◆ **TASK**:
Reproduce all the data verbatim.

───── RECORDED DATA ─────

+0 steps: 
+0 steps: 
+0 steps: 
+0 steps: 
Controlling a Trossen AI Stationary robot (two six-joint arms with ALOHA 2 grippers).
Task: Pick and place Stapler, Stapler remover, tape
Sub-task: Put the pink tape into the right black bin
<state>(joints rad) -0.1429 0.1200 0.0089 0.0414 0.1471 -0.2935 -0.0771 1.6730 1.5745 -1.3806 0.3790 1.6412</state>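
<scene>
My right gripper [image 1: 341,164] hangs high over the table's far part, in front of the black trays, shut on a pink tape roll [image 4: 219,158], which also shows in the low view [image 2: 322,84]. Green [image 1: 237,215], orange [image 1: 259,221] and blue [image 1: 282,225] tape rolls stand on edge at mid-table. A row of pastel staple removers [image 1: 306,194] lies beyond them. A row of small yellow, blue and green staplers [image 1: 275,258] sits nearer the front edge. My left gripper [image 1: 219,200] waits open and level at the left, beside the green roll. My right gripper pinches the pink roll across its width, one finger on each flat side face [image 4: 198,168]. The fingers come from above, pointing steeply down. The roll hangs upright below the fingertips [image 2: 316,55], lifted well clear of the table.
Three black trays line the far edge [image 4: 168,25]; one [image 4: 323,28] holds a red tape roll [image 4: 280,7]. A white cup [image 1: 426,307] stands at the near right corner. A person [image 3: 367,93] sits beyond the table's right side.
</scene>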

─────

◆ **OUTPUT OF THE TASK**:
+0 steps: 
+0 steps: 
+0 steps: 
+0 steps: 
Controlling a Trossen AI Stationary robot (two six-joint arms with ALOHA 2 grippers).
Task: Pick and place Stapler, Stapler remover, tape
Sub-task: Put the pink tape into the right black bin
<state>(joints rad) -0.1429 0.1200 0.0089 0.0414 0.1471 -0.2935 -0.0771 1.6730 1.5745 -1.3806 0.3790 1.6412</state>
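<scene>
My right gripper [image 1: 341,164] hangs high over the table's far part, in front of the black trays, shut on a pink tape roll [image 4: 219,158], which also shows in the low view [image 2: 322,84]. Green [image 1: 237,215], orange [image 1: 259,221] and blue [image 1: 282,225] tape rolls stand on edge at mid-table. A row of pastel staple removers [image 1: 306,194] lies beyond them. A row of small yellow, blue and green staplers [image 1: 275,258] sits nearer the front edge. My left gripper [image 1: 219,200] waits open and level at the left, beside the green roll. My right gripper pinches the pink roll across its width, one finger on each flat side face [image 4: 198,168]. The fingers come from above, pointing steeply down. The roll hangs upright below the fingertips [image 2: 316,55], lifted well clear of the table.
Three black trays line the far edge [image 4: 168,25]; one [image 4: 323,28] holds a red tape roll [image 4: 280,7]. A white cup [image 1: 426,307] stands at the near right corner. A person [image 3: 367,93] sits beyond the table's right side.
</scene>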

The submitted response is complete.